Monday, April 16, 2012

I’m just tryin’ to keep the customer satisfied, one word at a time

I’m worried about an email I received from a reader the other day. I get a lot of mail, most of it complimentary. It’s complimentary not because I’m the next James Thurber, but because I rarely write about anything of consequence and do my best to avoid controversial topics.
When it comes to reproductive rights, gun control, religion, politics and parenting, I’d just like to state emphatically and for the record that I agree wholly and completely with you.
Well, no, I probably don’t. I have strong opinions about all these things; it’s just that I don’t care whether you agree with me. I’ve never felt the need to convert anyone to my way of thinking. I’m an old hippie with a live and let live philosophy. Different strokes for different folks. All that love-bead, peace-sign, bell-bottom, Volkswagen Mini-Van, flowers-in-your-hair hooey.
So when it comes to this column, I write for the most part about things that amuse me; things I think are funny and things I hope others also will find amusing. Sometimes I hit my mark, sometimes I don’t. In the long years I’ve been writing, I’ve learned to accept that every word tumbling from my laptop is not Shakespeare. I’m trying to make a buck here, not build a legacy.
Which is why the recent reader letter worries me. For starters, the writer – for legal reasons I’ll call him Elroy, though his real name is Henry – does not have a high opinion of many of my fellow columnists; none of them, in fact. As to my own columnistic prowess, he – for the time being, at least – reserves judgment. (And yes, the word “columnistic” is one I just made up. Please file your complaints with Merriam-Webster.)
But the thing that worries me is Elroy (real name: Henry) finds odious several writers whom I, personally, like a lot. And he dislikes them for the same reasons I do like them.
Like me, several of these columnists write about nothing in particular; just the everyday minutiae that comprise our little lives here on this big planet. Home improvement projects gone horribly awry; diets that leave us 10 pounds heavier; teenage sons and daughters who routinely shave years from our lives … things that, in the words of the Immortal Bard of Stratford on Avon (some guy named Bill), are “full of sound and fury, signifying nothing.”
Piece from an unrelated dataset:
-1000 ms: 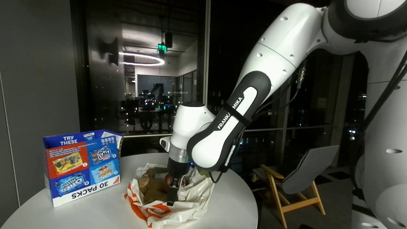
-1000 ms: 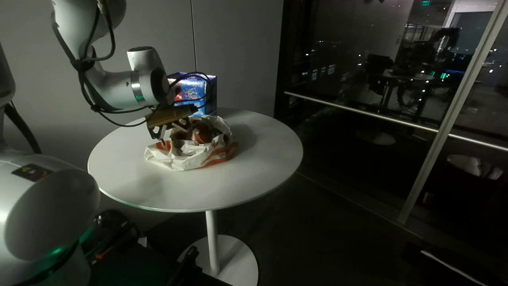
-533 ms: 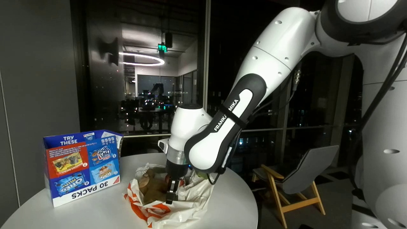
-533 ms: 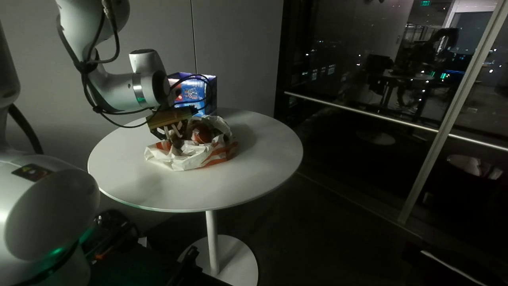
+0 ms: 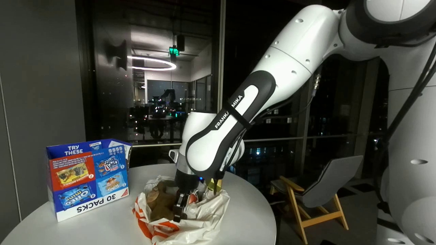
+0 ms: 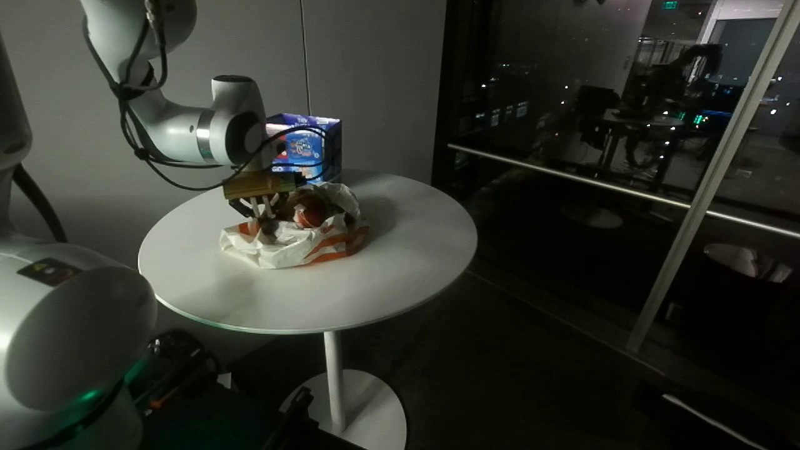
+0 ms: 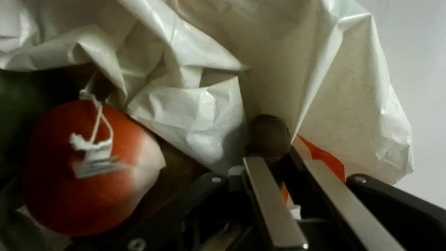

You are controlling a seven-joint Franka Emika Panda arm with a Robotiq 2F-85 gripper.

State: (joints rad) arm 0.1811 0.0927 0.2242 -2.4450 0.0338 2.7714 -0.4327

We’re like Facebook, only with better grammar and less profanity.
Elroy (OK, let’s just call him Henry and be done with it) hates columns like these. According to Henry (that guy we were until recently calling Elroy), he dislikes columns about “upper crust” citizens, big butts and other weight-loss concerns, money worries, and name-dropping. Over the years, I myself have written essays about all these things along with topics even more mundane.
I have a bad feeling Henry isn’t going to like my column, either, once he reads a few of ‘em. (This one, for example.)
But that’s OK. I can live with that. In this age of spoon-fed televised media, where most folks ingest all their information, pabulum-like, through one video screen or another, Henry is still reading a newspaper, dammit, and that makes him all right in my book. If he hates me, at least he’s reading me!
And come to think of it, I’ve hated a few columnists in my life and yet read them every week, just so I could remind myself of why I hated them. (Former Grand Rapids Press writer John Douglas leaps to mind.) But, like Henry (formerly Elroy), I read them anyway, and then complained bitterly to anyone who would listen.
So, go ahead, Henry. Do your worst. Write me anytime to let me know what an idiot I am. I have ex-wives who have called me far worse. I can take it. Hopefully, we’ll have a long and adversarial relationship.